Oak Bank School is a co-educational special school with academy status located in Leighton Buzzard, Bedfordshire, England. The school accepts pupils with educational, health care plans identifying Social, Emotional & Mental Health (SEMH) as the Primary Educational need. Pupils attend from Central Bedfordshire and its bordering authorities.

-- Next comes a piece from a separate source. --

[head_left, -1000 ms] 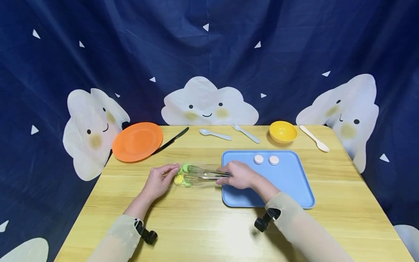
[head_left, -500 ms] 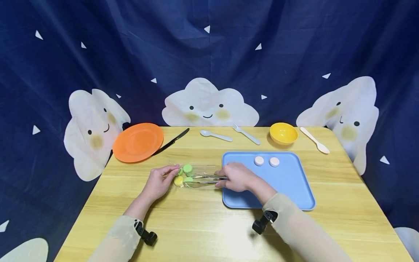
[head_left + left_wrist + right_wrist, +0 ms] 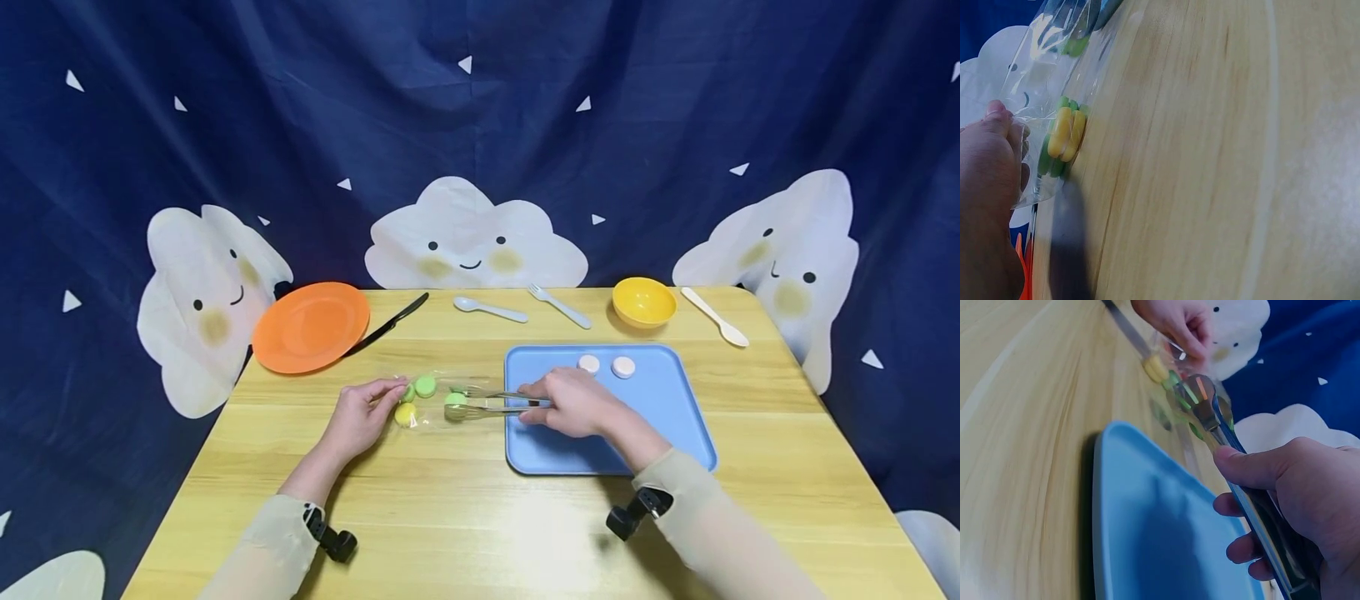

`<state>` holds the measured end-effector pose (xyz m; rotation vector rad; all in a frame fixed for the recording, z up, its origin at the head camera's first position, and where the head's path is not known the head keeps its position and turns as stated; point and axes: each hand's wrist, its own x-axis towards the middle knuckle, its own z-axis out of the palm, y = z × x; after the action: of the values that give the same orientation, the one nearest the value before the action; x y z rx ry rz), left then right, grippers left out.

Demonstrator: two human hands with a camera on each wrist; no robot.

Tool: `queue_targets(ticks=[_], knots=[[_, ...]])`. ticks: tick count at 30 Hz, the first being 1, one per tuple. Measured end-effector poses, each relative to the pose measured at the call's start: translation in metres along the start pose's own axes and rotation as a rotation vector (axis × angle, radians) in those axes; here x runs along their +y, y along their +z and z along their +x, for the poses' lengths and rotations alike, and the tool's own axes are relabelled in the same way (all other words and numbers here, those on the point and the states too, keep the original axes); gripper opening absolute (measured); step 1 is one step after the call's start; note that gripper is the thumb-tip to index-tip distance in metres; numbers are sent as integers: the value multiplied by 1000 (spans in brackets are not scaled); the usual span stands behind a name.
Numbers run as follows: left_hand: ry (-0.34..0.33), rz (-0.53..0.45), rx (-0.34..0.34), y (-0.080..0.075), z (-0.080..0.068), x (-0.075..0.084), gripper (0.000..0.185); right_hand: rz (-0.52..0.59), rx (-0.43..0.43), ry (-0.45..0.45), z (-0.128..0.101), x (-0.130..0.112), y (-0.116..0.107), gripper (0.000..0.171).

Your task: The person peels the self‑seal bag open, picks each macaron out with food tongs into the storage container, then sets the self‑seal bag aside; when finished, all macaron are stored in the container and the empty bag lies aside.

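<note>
My left hand (image 3: 363,417) pinches the left end of a clear plastic bag (image 3: 1034,78) lying over the wooden table. Inside that end sit a yellow macaron (image 3: 406,415) and two green macarons, one of them partly covered by my fingertips. With my right hand (image 3: 573,404) I hold metal tongs (image 3: 501,409), whose tips reach into the bag from the right. Between the tips is another green macaron (image 3: 455,402), apart from the others. My right hand is over the left part of the blue tray (image 3: 615,442). Two pale pink macarons (image 3: 623,367) lie near the tray's far edge.
An orange plate (image 3: 311,327) and a black knife (image 3: 386,325) are at the back left. Along the far edge lie a grey spoon (image 3: 491,310), a grey fork (image 3: 560,307), a yellow bowl (image 3: 644,302) and a white spoon (image 3: 715,317). A blue curtain hangs behind.
The tongs have closed in around one green macaron and drawn back to the right, taking it away from the others toward the tray. My left hand stays on the bag's end.
</note>
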<state>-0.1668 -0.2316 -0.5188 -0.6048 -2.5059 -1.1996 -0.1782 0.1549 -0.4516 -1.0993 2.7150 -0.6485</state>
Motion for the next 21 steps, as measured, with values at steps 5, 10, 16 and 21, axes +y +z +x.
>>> queue_targets(ticks=[5, 10, 16, 21], knots=[[3, -6, 3, 0, -1, 0, 15, 0, 27, 41, -18, 8, -11, 45], [-1, -7, -1, 0, -1, 1, 14, -14, 86, 75, -37, 20, -21, 43], [-2, -9, -4, 0, 0, 2, 14, -32, 154, 90, -54, 34, -35, 38], [1, -1, -3, 1, 0, 1, 15, -29, 156, 145, -67, 44, -44, 42]])
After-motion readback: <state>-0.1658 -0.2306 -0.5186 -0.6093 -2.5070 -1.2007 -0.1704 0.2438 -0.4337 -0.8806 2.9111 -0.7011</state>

Oak Bank was established in 1976 as school for 'mal-adjusted children', and originally had capacity for 40 boarding pupils and 20 day pupils. The school had been commissioned by Luton County Borough, specifically for children from Luton, however Bedfordshire County Council took over responsibility for completing the school after the Local Government Act 1972, and the school accepted children from all over the county of Bedfordshire from its opening. Central Bedfordshire Council took over responsibility for the school after the 2009 structural changes to local government in England. In November 2013 the school converted to academy status establishing itself as a Single Academy Trust (SAT).

Oak Bank School has been judged by Ofsted as three times (2015, 2019, 2024) 'Outstanding'. Establishing the Single Academy Trust as a Centre of Excellence within their specialist area of education. Since 2019 the School has been a lead Behaviour Hub school for the DfE and has provided specialist support to school leadership teams up and down the country.